Instructions for the task => Extract, unchanged, each line of the listing below from its first line through the line that contains "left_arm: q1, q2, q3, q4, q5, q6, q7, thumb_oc", inclusive, and nothing else.

[Provided material]

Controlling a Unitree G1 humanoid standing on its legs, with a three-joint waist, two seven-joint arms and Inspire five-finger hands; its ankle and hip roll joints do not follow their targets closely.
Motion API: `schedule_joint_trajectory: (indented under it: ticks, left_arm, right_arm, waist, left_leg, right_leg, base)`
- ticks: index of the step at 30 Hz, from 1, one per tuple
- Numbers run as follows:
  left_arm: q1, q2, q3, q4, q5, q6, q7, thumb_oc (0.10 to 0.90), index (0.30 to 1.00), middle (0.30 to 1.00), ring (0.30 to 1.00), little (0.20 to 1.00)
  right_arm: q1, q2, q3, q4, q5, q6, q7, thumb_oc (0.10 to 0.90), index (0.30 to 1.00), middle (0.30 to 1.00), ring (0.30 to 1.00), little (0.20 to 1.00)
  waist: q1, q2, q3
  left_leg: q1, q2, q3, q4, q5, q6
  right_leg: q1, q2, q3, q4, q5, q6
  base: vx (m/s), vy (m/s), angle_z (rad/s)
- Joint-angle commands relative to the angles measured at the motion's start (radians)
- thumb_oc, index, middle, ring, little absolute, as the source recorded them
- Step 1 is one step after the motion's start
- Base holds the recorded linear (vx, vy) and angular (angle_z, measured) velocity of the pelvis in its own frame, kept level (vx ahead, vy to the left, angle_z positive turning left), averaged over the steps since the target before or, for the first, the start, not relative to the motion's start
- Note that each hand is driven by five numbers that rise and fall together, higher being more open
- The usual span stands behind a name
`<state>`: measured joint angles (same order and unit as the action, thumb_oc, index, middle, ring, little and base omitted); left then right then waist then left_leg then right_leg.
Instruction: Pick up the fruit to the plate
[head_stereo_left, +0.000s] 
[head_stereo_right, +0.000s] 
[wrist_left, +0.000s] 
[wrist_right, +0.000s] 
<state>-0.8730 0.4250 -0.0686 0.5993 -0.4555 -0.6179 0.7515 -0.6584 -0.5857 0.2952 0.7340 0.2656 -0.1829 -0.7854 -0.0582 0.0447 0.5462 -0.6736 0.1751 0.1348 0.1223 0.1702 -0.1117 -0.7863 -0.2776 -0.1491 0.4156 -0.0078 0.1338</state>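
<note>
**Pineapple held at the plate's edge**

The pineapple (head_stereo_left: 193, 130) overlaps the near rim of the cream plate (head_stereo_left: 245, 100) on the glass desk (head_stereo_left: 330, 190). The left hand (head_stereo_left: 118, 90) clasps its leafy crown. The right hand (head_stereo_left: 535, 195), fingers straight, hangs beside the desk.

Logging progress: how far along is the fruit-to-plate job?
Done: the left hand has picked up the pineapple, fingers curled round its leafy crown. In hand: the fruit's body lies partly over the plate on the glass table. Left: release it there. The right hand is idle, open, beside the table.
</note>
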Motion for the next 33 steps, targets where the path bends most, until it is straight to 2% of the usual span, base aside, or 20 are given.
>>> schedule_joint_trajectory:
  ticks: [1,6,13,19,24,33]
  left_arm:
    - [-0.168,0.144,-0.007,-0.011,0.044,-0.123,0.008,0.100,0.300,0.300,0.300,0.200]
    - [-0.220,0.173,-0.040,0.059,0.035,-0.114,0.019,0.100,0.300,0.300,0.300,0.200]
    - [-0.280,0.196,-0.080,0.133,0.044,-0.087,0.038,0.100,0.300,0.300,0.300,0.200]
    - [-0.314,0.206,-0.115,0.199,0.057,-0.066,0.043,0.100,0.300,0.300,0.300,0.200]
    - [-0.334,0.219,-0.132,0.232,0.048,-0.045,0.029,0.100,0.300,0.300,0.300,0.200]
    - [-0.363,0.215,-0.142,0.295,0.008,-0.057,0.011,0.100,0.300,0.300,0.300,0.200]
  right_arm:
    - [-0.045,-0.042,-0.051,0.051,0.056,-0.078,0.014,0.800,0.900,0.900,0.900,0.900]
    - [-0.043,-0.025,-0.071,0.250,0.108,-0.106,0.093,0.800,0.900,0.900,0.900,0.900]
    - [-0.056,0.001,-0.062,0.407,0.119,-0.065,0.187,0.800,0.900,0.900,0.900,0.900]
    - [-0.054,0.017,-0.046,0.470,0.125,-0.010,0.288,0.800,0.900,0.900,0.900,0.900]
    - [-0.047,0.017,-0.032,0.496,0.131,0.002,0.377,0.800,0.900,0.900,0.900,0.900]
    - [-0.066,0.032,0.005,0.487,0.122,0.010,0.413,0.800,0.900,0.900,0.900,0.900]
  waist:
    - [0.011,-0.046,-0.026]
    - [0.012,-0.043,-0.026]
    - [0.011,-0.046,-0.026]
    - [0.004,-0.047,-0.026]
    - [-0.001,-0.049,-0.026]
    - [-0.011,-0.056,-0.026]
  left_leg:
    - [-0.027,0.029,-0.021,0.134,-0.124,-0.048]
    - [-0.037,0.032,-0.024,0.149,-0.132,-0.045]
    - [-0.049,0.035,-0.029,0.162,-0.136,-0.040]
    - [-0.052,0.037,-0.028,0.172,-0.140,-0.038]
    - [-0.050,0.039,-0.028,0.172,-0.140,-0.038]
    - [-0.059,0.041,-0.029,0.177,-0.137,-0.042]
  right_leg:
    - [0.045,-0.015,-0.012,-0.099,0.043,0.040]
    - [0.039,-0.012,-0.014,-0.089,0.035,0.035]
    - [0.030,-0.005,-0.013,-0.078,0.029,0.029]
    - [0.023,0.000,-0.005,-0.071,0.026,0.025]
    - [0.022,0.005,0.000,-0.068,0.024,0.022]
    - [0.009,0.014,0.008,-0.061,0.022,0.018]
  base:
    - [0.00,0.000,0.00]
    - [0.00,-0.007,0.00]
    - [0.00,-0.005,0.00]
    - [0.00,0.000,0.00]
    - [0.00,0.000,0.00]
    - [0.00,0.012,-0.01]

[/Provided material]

Problem solution =>
Controlling a Unitree G1 humanoid standing on its legs, with a three-joint waist, two seven-joint arms and Inspire five-finger hands; its ankle and hip roll joints do not follow their targets closely.
Motion API: `schedule_joint_trajectory: (indented under it: ticks, left_arm, right_arm, waist, left_leg, right_leg, base)`
- ticks: index of the step at 30 Hz, from 1, one per tuple
- Numbers run as follows:
  left_arm: q1, q2, q3, q4, q5, q6, q7, thumb_oc (0.10 to 0.90), index (0.30 to 1.00), middle (0.30 to 1.00), ring (0.30 to 1.00), little (0.20 to 1.00)

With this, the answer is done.